What you have to do —
Go through the records below and return each line that has "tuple" in it.

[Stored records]
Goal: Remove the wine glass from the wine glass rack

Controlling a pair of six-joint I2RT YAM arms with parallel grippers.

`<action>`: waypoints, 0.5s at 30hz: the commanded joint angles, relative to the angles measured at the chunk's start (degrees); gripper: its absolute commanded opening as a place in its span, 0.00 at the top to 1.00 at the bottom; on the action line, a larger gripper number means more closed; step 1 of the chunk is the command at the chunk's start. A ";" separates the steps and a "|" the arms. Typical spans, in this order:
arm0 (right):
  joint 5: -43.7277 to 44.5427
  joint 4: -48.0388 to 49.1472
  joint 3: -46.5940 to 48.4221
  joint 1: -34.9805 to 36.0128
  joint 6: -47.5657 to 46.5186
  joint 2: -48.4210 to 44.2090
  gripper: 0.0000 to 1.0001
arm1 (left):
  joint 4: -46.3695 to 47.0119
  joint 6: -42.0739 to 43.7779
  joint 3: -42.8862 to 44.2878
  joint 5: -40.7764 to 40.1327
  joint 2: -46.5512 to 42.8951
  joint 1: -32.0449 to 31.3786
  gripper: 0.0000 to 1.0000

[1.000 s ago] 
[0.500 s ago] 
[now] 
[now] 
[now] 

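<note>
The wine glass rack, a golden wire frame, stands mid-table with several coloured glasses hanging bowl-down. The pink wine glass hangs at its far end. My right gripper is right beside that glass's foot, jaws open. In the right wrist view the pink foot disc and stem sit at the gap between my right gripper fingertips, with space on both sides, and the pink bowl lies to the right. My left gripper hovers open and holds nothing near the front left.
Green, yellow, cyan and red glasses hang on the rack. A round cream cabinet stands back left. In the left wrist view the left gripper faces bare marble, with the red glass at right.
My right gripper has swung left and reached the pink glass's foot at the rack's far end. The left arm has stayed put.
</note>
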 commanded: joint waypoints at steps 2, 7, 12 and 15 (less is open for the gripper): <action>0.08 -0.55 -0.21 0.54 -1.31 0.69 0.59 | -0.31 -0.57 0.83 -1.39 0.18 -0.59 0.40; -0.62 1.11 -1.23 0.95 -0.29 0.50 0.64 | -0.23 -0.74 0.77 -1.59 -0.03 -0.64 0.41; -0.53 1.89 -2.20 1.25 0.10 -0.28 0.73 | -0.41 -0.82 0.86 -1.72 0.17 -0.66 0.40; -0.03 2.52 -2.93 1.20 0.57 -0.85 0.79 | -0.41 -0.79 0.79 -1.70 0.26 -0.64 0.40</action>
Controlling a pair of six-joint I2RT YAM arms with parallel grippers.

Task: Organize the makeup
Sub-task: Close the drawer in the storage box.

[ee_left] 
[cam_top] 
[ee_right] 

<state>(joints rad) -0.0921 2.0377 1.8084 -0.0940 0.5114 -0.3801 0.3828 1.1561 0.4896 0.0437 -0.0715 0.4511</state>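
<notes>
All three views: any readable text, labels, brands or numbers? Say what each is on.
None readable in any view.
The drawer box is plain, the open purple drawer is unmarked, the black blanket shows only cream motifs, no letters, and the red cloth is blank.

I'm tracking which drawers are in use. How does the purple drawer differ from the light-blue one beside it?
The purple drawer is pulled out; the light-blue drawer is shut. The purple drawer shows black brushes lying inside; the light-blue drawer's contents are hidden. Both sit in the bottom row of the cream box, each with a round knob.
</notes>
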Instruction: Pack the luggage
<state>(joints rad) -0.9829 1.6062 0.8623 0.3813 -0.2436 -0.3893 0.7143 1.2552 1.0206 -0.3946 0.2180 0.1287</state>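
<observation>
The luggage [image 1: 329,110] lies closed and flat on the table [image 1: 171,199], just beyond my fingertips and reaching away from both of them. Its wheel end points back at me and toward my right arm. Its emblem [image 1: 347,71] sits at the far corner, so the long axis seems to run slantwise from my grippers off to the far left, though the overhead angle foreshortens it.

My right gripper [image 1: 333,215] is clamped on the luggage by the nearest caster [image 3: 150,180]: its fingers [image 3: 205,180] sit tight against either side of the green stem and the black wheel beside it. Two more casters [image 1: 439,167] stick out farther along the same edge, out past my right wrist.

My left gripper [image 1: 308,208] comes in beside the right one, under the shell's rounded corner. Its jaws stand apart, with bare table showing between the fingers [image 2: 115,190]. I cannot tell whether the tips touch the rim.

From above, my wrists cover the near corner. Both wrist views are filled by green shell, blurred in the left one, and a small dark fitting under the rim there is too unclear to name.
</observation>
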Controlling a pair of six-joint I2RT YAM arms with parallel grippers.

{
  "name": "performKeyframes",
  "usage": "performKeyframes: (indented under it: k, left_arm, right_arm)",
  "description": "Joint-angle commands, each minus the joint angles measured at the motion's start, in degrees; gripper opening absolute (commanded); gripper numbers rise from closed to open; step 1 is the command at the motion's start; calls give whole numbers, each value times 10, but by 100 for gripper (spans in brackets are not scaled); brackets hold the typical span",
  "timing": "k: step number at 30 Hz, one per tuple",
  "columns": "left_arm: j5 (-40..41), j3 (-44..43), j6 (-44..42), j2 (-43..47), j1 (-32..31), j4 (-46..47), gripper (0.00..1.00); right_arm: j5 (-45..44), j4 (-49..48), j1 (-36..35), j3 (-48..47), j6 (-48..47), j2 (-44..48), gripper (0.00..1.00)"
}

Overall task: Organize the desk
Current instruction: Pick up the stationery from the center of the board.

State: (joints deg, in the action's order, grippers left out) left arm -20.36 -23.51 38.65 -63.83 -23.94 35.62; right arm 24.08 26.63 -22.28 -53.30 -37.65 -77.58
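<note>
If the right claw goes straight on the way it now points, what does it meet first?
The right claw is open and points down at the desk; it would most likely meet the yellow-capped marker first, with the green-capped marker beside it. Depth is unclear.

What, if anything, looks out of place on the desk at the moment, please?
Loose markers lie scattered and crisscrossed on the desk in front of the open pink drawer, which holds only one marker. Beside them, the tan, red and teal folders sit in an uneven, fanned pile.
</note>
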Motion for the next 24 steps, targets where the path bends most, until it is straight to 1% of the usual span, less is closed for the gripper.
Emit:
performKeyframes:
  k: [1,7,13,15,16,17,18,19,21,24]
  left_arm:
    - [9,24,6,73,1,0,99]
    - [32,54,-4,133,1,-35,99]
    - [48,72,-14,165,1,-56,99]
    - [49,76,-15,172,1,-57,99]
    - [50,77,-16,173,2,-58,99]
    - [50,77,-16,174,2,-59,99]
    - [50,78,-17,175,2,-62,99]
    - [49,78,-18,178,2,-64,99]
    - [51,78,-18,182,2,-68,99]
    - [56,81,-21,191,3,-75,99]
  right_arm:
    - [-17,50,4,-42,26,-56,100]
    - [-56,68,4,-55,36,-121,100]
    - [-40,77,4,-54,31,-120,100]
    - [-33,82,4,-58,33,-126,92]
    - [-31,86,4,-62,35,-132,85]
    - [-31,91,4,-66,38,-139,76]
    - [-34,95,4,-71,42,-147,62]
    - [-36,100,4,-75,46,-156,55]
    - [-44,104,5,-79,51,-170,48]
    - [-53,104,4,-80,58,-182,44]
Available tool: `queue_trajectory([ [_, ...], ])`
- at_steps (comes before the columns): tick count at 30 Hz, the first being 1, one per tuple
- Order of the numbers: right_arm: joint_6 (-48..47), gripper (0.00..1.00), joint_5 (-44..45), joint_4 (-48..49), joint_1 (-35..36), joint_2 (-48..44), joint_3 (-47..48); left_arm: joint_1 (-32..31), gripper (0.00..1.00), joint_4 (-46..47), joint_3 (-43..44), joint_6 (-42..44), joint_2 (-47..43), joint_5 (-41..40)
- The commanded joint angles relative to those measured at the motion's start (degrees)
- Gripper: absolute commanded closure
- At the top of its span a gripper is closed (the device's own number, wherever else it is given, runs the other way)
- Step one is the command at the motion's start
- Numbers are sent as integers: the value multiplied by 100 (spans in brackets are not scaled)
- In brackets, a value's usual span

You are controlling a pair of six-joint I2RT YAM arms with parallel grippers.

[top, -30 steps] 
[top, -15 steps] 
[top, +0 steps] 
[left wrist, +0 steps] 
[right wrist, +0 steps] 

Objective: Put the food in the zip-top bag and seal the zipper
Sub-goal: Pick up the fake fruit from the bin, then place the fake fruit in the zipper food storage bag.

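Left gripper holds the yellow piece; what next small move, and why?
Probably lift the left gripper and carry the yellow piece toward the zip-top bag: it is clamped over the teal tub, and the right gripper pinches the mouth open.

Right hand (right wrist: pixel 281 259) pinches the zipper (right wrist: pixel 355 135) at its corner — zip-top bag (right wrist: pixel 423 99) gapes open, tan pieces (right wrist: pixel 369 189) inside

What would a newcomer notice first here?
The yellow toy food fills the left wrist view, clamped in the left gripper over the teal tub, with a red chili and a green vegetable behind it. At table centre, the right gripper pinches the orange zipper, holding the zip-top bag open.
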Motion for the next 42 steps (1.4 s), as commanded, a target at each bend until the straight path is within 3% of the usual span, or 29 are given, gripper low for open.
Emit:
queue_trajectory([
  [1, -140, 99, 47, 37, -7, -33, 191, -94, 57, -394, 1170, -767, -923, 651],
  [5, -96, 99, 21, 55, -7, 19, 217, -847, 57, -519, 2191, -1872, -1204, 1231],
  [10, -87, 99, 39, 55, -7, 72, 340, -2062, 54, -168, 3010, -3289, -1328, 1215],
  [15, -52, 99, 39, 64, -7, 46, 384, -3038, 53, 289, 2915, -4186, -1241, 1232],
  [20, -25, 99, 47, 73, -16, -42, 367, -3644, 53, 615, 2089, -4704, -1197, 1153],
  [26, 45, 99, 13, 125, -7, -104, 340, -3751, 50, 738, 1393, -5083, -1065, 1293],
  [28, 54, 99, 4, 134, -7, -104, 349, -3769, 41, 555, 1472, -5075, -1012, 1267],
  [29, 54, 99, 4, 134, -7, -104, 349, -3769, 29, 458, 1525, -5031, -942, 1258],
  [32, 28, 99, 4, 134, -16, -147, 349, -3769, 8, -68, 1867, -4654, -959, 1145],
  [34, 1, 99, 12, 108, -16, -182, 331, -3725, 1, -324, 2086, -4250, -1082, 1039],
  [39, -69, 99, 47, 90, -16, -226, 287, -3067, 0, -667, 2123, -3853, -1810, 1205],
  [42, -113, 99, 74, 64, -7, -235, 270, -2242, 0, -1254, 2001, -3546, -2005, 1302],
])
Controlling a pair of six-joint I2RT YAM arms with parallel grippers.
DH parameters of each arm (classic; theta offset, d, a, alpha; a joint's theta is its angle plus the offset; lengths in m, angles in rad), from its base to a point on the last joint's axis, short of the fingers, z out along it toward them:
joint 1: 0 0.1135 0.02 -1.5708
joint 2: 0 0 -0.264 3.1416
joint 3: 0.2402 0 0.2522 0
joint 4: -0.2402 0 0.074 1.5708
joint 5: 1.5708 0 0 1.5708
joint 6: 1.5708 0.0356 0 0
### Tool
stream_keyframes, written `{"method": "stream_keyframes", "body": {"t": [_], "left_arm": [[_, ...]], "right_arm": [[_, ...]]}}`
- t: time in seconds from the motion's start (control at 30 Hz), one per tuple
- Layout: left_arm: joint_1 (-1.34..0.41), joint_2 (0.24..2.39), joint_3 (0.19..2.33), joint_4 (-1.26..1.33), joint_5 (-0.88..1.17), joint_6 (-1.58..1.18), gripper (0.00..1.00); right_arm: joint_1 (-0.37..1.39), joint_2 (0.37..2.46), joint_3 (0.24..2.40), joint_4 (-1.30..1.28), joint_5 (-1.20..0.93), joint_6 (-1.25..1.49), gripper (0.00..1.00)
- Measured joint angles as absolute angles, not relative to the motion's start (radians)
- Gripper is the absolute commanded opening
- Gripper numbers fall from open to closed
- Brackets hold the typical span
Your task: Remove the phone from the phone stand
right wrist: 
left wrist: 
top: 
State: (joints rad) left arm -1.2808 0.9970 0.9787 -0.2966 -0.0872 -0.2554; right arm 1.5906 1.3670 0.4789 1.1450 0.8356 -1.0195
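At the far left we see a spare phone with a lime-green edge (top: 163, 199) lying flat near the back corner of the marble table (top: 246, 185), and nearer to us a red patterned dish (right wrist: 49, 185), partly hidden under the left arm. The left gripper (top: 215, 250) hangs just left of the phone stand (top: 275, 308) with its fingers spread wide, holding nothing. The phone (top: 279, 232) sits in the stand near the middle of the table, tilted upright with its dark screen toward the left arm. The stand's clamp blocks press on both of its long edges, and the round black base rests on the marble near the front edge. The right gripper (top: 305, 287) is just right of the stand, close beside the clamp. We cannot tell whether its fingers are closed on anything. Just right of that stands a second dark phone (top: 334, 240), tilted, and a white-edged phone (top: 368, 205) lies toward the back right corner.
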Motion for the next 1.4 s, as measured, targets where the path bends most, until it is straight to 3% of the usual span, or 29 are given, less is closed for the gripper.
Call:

Result for this exercise —
  "timing": "k: step number at 30 Hz, one per tuple",
- at_steps (comes before the columns): tick count at 30 Hz, the first being 1, one per tuple
- t: time in seconds from the motion's start (control at 30 Hz), one per tuple

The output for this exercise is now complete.